What the task requires -> The response is to be the full listing, set down exactly.

Data shown ->
▶
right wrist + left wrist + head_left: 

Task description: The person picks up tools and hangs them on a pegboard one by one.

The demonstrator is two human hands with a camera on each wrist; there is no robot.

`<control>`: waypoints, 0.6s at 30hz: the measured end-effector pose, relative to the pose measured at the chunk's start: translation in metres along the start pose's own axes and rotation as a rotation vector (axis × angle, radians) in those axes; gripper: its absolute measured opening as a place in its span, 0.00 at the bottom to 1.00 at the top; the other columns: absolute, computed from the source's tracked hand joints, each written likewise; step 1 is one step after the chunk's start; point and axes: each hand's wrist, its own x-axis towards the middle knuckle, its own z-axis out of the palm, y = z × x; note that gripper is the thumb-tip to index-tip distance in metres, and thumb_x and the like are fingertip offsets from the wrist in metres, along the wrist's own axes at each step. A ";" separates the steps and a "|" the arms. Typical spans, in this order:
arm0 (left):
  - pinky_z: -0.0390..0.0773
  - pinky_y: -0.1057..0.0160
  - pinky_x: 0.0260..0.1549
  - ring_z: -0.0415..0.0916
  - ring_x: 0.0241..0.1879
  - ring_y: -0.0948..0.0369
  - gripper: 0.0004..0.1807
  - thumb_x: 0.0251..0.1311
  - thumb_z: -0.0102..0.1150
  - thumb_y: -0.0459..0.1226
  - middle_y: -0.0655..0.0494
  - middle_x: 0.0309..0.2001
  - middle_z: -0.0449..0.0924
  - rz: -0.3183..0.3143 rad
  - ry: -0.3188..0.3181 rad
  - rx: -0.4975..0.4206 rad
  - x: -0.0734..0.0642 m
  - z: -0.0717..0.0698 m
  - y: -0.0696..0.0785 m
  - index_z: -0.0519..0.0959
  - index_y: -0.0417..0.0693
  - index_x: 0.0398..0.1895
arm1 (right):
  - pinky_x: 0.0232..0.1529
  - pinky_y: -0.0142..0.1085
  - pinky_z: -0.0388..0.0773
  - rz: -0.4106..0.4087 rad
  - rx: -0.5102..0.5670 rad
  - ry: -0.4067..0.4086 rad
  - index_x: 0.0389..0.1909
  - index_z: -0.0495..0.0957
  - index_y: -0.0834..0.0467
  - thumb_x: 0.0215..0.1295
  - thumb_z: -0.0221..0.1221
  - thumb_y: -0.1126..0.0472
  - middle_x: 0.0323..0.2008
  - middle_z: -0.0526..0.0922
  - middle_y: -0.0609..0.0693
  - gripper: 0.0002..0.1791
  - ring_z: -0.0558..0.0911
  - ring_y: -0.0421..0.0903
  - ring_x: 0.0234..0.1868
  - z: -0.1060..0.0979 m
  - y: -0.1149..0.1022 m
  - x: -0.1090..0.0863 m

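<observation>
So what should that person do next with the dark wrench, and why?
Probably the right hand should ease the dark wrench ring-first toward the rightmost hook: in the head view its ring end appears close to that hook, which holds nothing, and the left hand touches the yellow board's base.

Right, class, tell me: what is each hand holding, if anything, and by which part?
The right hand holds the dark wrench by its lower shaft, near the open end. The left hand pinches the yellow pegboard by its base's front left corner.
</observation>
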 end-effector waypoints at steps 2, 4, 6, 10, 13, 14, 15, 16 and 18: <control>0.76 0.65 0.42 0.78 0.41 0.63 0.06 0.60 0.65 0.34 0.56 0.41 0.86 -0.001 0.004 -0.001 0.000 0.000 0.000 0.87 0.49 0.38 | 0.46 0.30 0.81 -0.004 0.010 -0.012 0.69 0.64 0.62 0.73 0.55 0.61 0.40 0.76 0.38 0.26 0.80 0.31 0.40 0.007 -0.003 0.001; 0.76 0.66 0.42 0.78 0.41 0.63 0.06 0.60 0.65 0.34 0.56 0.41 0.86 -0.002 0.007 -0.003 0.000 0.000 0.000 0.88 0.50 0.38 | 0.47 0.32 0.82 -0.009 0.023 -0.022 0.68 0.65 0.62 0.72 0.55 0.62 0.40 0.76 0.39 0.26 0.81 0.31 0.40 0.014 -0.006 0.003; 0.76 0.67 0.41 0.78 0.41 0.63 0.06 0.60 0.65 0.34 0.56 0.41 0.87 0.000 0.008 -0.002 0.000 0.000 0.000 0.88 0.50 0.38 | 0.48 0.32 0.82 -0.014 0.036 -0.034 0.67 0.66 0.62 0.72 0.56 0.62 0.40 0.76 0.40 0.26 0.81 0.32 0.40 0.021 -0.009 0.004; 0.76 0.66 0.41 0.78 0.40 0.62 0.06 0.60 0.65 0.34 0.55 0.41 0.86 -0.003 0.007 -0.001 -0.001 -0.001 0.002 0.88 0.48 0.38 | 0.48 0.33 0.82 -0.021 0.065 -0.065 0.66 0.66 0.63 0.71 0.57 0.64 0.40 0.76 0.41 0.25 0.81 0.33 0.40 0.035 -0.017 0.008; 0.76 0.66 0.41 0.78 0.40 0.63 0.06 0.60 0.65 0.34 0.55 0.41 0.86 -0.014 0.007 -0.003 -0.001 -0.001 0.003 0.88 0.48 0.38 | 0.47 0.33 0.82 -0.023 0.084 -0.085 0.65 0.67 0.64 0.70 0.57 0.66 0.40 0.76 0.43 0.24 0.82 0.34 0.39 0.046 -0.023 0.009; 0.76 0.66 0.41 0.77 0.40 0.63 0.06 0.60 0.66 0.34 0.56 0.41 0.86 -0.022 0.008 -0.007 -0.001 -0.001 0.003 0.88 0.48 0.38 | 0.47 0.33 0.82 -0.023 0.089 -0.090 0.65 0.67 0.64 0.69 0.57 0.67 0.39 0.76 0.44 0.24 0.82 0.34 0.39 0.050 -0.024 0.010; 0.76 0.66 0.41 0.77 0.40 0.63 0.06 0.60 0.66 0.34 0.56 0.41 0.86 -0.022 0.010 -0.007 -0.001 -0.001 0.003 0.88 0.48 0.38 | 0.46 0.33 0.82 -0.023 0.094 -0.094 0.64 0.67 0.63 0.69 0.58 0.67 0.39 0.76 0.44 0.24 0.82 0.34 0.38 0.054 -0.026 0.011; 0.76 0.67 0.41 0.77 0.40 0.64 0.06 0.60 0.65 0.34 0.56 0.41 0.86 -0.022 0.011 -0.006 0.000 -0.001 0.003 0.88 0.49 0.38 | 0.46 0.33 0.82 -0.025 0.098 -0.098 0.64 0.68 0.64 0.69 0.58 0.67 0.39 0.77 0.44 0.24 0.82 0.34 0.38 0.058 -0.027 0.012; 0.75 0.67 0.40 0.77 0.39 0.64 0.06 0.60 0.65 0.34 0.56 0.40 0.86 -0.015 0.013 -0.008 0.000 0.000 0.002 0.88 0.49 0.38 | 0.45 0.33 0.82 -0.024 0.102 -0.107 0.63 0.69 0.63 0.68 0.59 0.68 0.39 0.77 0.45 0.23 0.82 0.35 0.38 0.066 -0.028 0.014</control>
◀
Solution for this exercise ->
right wrist + left wrist + head_left: 

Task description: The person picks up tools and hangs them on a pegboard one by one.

The demonstrator is two human hands with a camera on each wrist; there is no robot.

`<control>`: waypoints, 0.6s at 30hz: the measured end-effector pose, relative to the pose measured at the chunk's start: translation in metres along the start pose's own axes and rotation as a rotation vector (axis × angle, radians) in those axes; gripper: its absolute measured opening as a place in its span, 0.00 at the bottom to 1.00 at the top; the other columns: absolute, computed from the source's tracked hand joints, each written likewise; step 1 is one step after the chunk's start; point and axes: each hand's wrist, its own x-axis towards the middle knuckle, its own z-axis out of the palm, y = z × x; note that gripper is the thumb-tip to index-tip distance in metres, and thumb_x and the like are fingertip offsets from the wrist in metres, along the wrist's own axes at each step. A ";" separates the steps and a "|" the arms. Typical spans, in this order:
arm0 (left):
  - pinky_z: -0.0390..0.0773
  - pinky_y: -0.1057..0.0160
  - pinky_x: 0.0260..0.1549
  - ring_z: -0.0415..0.0916
  - ring_x: 0.0241..0.1879
  - ring_y: -0.0948..0.0369
  - gripper: 0.0004..0.1807
  - thumb_x: 0.0251..0.1311
  - thumb_z: -0.0102..0.1150
  - thumb_y: -0.0459..0.1226
  - middle_y: -0.0655..0.0494
  - middle_x: 0.0309..0.2001
  - middle_z: -0.0449..0.0924
  - rz: -0.3183..0.3143 rad
  - ry: -0.3188..0.3181 rad
  - rx: -0.4975..0.4206 rad
  - x: -0.0734..0.0642 m
  - z: -0.0717..0.0698 m
  - y: -0.0696..0.0785 m
  - index_z: -0.0519..0.0959
  - index_y: -0.0417..0.0693
  - index_x: 0.0398..0.1895
arm1 (right):
  - pinky_x: 0.0232..0.1529
  - pinky_y: -0.0142..0.1085
  - pinky_z: -0.0388..0.0773
  - rz: -0.4106..0.4087 rad
  - rx: -0.5102..0.5670 rad
  - ry: -0.4067..0.4086 rad
  - index_x: 0.0389..0.1909
  - index_z: -0.0495..0.0957
  - index_y: -0.0834..0.0467
  - thumb_x: 0.0215..0.1295
  - thumb_z: -0.0221..0.1221
  - thumb_y: -0.1126..0.0472
  - middle_x: 0.0323..0.2008
  - middle_z: -0.0526..0.0922
  - middle_y: -0.0609..0.0693
  - gripper: 0.0002..0.1791
  - ring_z: -0.0558..0.0911
  - ring_y: -0.0421..0.0903
  - ring_x: 0.0234..0.1868
  - z: -0.1060..0.0979 m
  - y: -0.1149..0.1022 m
  - x: -0.1090..0.0863 m

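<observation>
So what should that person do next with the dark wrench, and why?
Probably the right hand should ease the dark wrench ring-first toward the rightmost hook: in the head view its ring end appears close to that hook, which holds nothing, and the left hand touches the yellow board's base.

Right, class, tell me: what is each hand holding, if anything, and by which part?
The right hand holds the dark wrench by its lower shaft, near the open end. The left hand pinches the yellow pegboard by its base's front left corner.
</observation>
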 end-effector waypoints at steps 2, 4, 6, 10, 13, 14, 15, 16 and 18: <control>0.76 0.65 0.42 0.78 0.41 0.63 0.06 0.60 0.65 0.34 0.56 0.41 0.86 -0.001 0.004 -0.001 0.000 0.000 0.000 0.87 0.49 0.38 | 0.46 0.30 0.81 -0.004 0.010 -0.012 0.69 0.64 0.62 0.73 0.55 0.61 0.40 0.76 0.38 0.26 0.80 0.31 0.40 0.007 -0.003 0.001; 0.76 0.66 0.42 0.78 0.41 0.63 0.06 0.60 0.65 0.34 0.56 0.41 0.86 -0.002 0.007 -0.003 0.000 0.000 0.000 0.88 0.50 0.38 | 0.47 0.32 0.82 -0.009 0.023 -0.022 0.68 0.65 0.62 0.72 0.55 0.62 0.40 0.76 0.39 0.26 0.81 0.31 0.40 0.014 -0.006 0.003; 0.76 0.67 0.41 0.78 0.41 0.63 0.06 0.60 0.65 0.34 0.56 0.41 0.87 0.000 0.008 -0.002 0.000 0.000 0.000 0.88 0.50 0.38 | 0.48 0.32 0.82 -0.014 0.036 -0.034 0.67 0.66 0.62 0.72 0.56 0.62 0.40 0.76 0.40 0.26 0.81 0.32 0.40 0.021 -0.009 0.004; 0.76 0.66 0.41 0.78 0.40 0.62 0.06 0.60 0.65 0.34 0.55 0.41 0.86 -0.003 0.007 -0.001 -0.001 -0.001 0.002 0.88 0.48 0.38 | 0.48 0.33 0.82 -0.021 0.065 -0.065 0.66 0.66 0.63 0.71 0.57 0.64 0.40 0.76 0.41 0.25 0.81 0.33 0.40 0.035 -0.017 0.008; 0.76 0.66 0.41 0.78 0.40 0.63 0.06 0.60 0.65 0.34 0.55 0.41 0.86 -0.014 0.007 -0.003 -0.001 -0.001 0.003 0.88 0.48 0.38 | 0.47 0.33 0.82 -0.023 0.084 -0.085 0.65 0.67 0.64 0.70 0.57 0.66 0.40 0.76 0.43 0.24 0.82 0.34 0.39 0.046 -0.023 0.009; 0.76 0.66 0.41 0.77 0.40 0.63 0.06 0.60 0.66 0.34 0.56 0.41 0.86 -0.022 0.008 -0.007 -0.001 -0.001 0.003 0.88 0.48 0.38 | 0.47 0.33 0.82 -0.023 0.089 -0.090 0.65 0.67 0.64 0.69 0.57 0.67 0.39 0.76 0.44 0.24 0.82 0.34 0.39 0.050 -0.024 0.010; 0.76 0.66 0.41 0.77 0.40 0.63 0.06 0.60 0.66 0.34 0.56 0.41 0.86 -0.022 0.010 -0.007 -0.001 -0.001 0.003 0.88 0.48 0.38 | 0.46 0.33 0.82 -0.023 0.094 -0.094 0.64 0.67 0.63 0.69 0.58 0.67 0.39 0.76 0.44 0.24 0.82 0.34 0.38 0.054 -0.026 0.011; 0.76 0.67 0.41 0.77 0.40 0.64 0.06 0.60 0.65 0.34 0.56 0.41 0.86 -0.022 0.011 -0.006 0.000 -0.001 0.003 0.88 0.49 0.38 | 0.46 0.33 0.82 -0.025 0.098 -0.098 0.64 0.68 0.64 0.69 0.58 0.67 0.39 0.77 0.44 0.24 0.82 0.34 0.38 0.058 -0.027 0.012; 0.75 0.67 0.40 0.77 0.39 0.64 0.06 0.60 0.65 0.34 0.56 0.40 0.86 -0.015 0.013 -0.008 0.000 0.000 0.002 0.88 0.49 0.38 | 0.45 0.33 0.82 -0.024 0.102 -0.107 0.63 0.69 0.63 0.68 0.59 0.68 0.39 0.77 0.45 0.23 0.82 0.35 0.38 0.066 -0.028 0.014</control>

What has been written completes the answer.